On February 13th, 2026, during a routine check, our pediatrician noticed that my four-year-old boy couldn’t see properly from his right eye. What followed was a weeks-long journey through specialists, emergency rooms, and ultimately a rare disease diagnosis. Along the way, I used Claude Code as a preparation tool and to assist me properly as a parent.
This is what I learned and what I want to share.
The discovery
A week after the pediatrician’s finding, we visited an ophthalmologist. She examined my son and was almost ready to send us home with a prescription for glasses, when she noticed an abnormality in the retina. She recommended we go to the specialized eye clinic at the Zurich University Hospital for further evaluation.
The referral process took longer than expected, so I sought, in the meanwhile, a second opinion from another ophthalmologist, who confirmed there was indeed something unusual in the retina.
Everyone’s initial suspect was the same: three months earlier, my son had hit his eye and nose hard enough to require surgery for a broken nasal bone. A traumatic injury seemed like the obvious explanation for the eye as well.
On February 25th I decided not to wait any longer and went directly to the eye clinic’s emergency room. They ran a full set of imaging tests and gave us an appointment for the following day to discuss the results.
That evening, I organized everything I had (my son’s data, the timeline of events, the images from the examinations) into a folder and fed it all to Claude Code.
Claude’s assessment
Claude identified the condition as Coats disease, a rare condition (roughly 1 in 100,000) characterized by abnormal blood vessel development in the retina. It predominantly affects boys and is unilateral in 95% of cases. It is unrelated to trauma.
I don’t trust AI blindly, and I recommend against doing so. A model works with the information you provide and the patterns it has learned. It doesn’t perform a physical examination and it has no clinical experience. But it gave me a clear direction and helped me prepare a series of questions for the doctors the next day. Because of what I just said, the Claude response was suspicious: since it’s a rare disease, the probability of this diagnosis is very low, but at the same time, the fact that Claude identified it made it immediately more probable to be correct.
The next day, after another four hours of checks, the doctors confirmed the diagnosis: I did not mention my findings. The questions Claude had prepared helped me have a more productive conversation with the medical team, even though I was still processing the news.
Over the next two days, more tests followed. The team recommended surgery and a consultation with the clinic director the following Monday.
Preparation
That weekend, with a confirmed diagnosis, I used Claude again to build a comprehensive understanding of Coats disease:
- the Shields classification staging system
- treatment options by stage
- visual prognosis data,
- recurrence rates
- and the latest research from 2024-2025 including the first international consensus guidelines.
All these data were fetched by Claude on medical publications and articles.
By Monday I had a list of very well organized questions:
- staging and severity,
- treatment plan
- visual prognosis
- risks and complications
- follow-up protocols
The doctors were receptive to the detailed questions, and the conversations were significantly more productive than they would have been otherwise.
Where AI falls short
When we met the surgeon, the conversation was fundamentally different from what AI could provide.
Claude had given me statistical outcomes: average recurrence rates, mean visual acuity results across “large” patient cohorts, probability distributions based on staging. It was thorough and well-sourced. It was also, in our case, more pessimistic than the surgeon’s assessment.
The surgeon could evaluate our son’s specific anatomy, the exact pattern of telangiectasia, and draw on his experience with similar cases. His assessment accounted for individual factors that population-level statistics cannot capture. Where Claude presented average outcomes for a given stage, the surgeon could say what he expected for this particular case based on what he saw.

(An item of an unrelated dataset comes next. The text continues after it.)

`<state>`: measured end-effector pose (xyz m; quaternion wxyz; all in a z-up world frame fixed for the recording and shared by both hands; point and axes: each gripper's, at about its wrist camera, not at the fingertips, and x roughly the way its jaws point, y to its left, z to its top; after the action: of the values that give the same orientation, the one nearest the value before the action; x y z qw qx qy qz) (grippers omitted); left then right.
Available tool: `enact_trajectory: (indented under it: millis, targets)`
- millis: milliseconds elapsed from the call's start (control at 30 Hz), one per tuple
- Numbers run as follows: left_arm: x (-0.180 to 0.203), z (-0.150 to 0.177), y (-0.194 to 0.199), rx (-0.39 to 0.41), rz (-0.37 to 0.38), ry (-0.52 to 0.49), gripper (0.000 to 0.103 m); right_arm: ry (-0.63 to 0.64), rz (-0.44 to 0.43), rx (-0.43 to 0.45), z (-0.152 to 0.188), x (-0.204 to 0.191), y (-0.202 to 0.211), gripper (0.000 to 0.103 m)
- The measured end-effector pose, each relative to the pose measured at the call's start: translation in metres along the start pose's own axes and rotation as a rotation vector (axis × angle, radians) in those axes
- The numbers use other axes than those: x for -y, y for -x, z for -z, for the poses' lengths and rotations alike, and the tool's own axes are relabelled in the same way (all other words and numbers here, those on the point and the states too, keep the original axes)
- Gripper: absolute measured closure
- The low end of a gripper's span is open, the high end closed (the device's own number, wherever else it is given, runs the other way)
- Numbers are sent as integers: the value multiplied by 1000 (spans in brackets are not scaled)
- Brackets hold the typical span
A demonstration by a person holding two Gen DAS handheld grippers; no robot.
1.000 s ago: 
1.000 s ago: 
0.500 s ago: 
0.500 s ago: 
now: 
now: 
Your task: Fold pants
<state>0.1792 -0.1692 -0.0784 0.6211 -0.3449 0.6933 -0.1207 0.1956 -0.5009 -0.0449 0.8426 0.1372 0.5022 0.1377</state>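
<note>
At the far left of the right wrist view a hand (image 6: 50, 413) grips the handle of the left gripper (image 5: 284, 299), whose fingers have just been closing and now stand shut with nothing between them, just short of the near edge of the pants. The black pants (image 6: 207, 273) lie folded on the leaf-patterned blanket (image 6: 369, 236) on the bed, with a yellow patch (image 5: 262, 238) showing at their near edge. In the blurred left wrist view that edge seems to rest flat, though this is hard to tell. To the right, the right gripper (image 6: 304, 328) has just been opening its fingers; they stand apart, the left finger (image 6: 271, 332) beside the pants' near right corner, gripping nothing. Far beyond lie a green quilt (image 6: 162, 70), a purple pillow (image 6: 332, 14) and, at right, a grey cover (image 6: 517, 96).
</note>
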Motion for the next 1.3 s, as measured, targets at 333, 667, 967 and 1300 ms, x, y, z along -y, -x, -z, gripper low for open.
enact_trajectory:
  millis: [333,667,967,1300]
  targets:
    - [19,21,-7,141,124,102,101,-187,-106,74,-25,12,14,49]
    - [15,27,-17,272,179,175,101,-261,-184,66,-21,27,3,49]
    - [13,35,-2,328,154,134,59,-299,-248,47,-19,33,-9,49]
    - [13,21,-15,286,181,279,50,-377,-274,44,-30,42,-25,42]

This is the key limitation of AI in this context: it works with aggregated data and gives you the statistical average. A surgeon works with individual cases and gives you a specific assessment. Both are useful, but they serve different purposes.
Recommendations
If you find yourself facing an unexpected medical diagnosis, here is what I’d suggest based on this experience:
Use AI to prepare, not to diagnose. The value was not in the initial identification. The value was in the days that followed, where I could rapidly build deep knowledge about a condition I had never heard of. I walked into every appointment with specific, informed questions.
Always verify with professionals. Bring what you learn to the doctors. They examine, they operate, they have clinical judgment built from direct experience. AI is a research assistant.
Start early. The moment you have information — reports, images, a timeline — organize it and start researching. The earlier you understand the condition, the more productive your medical conversations will be.
Ask detailed questions. Doctors have limited time. Arriving prepared means you can focus on the specifics that matter for your case. Knowing to ask about subfoveal nodules, combination therapy protocols, and amblyopia management timelines helped us understand the full picture faster.
Every clinical decision comes from the doctors. AI made me a better prepared parent during a difficult period, and that preparation made a real difference in how we navigated the process.